Given that DElncRNAs are enriched in immune-related functions and pathways, to further understand the link between the prognostic mitochondrial function-related lncRNA signature and tumor immunity, we investigated the case of TIICs, and we further investigated the relevance of the signature to TIM of BRCA. We found that the infiltrated tumor-killing immune cells in the higher-risk category were significantly lower, such as T cells CD8, T cells CD4 memory activated, and NK cells activated, which function as tumor suppressors in the progression of malignancy. While the TIICs that accelerated tumor proliferation and metastasis, such as macrophages M0 and M2, which make a vast difference in cancer progression, and participate in tumor invasion, metastasis, and immunosuppression19, were significantly more elevated in the higher-risk category. In addition, the results of ssGSEA were similar to those of the CIBERSORT method. The ssGSEA analysis showed that the CD8+ T cells, B cells, Th1 cells, TIL, and NK cells in the higher-risk category were significantly lower, and macrophages were more elevated in the higher-risk category. Besides, also similar is that the value of the cytolytic activity, HLA, inflammation-promoting, MHC class I, T cell co-inhibition, T cell co-stimulation, and type I IFN response were all higher in the lower-risk category. Both the CIBERSORT and the ssGSEA method indicated that mitochondrial function is highly connected with the abundance of TIICs in BRCA and that patients in the higher-risk category have a relatively lower infiltration of tumor-killing immune cells. Furthermore, based on this signature, BRCA patients in the higher-risk category had relatively reduced levels of immune checkpoint molecules and immune functions.
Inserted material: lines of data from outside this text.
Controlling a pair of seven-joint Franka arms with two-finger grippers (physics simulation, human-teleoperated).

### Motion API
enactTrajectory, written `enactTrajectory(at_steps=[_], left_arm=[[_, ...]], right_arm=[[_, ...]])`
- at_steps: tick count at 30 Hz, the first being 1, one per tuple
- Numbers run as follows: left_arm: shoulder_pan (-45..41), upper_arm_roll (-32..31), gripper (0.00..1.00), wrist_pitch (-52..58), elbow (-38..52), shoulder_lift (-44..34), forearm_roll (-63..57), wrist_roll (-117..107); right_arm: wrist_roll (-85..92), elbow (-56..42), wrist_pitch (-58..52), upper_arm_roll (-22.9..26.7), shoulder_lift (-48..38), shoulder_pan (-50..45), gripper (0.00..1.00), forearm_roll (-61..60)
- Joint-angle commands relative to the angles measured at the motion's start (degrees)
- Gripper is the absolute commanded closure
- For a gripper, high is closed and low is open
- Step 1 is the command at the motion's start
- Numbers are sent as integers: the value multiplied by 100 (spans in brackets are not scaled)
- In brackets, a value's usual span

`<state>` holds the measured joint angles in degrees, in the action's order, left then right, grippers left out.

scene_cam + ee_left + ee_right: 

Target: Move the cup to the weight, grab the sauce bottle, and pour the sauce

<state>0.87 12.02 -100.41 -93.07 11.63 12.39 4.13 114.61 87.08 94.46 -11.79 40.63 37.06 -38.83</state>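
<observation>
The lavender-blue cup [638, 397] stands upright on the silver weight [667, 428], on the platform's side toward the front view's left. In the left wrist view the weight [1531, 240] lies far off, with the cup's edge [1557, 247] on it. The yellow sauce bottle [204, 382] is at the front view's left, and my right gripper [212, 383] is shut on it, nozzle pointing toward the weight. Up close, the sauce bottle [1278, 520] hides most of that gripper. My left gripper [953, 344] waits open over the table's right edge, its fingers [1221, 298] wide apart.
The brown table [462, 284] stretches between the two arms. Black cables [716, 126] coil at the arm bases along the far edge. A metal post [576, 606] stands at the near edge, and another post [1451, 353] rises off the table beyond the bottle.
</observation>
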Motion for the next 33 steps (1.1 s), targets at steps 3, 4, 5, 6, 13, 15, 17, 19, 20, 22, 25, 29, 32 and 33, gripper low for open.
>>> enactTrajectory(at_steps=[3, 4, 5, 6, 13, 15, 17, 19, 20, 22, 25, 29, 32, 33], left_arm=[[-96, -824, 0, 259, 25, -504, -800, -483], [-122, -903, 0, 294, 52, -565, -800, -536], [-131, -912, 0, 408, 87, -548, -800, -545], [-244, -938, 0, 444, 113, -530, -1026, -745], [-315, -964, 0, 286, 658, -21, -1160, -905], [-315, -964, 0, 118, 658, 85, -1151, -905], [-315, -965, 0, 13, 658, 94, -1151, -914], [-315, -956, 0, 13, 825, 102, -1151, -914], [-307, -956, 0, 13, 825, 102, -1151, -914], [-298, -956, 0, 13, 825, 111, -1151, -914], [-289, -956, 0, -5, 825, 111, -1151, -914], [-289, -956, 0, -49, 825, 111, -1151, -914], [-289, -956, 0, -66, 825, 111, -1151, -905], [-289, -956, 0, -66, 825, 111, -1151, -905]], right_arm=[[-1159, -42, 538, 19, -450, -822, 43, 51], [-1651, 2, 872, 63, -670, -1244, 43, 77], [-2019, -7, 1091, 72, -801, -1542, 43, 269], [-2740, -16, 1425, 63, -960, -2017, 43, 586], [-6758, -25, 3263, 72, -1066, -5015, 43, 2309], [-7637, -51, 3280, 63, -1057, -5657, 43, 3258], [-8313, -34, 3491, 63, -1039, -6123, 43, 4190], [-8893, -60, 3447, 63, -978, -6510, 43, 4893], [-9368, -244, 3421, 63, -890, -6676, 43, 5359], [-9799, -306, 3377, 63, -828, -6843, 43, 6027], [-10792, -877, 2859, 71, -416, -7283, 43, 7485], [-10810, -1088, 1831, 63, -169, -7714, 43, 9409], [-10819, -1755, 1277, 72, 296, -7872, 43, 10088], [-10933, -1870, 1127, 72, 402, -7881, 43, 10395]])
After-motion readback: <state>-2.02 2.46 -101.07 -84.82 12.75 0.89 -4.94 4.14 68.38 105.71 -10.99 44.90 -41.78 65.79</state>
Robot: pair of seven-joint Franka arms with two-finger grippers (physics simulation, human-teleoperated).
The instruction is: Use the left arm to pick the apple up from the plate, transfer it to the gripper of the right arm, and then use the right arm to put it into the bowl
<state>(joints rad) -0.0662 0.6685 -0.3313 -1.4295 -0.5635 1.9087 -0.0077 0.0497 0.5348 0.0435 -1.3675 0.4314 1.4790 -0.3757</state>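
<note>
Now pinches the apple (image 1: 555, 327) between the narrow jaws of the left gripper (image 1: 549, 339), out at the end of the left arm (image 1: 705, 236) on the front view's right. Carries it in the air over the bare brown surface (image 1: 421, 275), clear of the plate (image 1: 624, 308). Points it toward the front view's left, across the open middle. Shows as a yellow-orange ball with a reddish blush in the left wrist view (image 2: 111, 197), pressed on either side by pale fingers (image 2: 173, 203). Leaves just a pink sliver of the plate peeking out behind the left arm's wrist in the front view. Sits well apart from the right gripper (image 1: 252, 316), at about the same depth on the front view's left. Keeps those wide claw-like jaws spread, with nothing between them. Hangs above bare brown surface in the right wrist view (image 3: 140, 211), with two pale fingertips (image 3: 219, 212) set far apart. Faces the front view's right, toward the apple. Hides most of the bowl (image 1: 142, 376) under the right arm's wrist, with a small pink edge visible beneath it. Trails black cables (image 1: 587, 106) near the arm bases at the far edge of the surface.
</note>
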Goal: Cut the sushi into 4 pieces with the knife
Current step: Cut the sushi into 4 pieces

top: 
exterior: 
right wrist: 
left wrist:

ICIs therapy has made great breakthroughs in immunotherapy for BRCA. In patients with solid tumors, ICIs responders exhibit a "hot" phenotype marked by T lymphocyte infiltration, while non-responders may exhibit a "cold" phenotype characterized by the absence or lack of T cells in the tumor parenchyma48. Most "immunologically cold" solid tumors are not responsive to ICIs therapy, and efficacy is often poor. However, it has been proven that most BRCA is known as the "cold" tumor, and the efficacy of ICIs in BRCA is limited49. In our study, the infiltration of tumor-killing immune cells was significantly decreased in the higher-risk category of samples. Combining the above theories and the results of our analysis, we believe that further prospective and retrospective studies could be worthwhile to explore the differences in efficacy between high- and low-risk patients for ICI treatment.

Although our analysis utilizes representative and robust data derived from the TCGA public databases, there are still some limitations. Firstly, it is necessary to confirm the importance of the signature by independent validation. Besides, further verification of the signature by the construction of a local cohort is needed in future studies. In addition, multicenter examinations and further prospective analysis or retrospectively with more robust data sets were needed to verify the role of this prognostic signature that we put forward. Finally, since our study preliminarily discovered the association between mitochondrial function related-lncRNAs and tumor immunity, underlying and potential mechanisms need to be further investigated by experimentation in the future.

Conclusion

In conclusion, we identified the mitochondrial function-related lncRNAs associated with the prognosis of BRCA and developed a prognostic model. Besides, the mitochondrial function risk score was linked to TIICs as well as the levels of immune checkpoint molecules and immune functions. Consequently, the mitochondrial function-related lncRNA signature may have potential significance in the prognosis and serve as a therapeutic target for BRCA.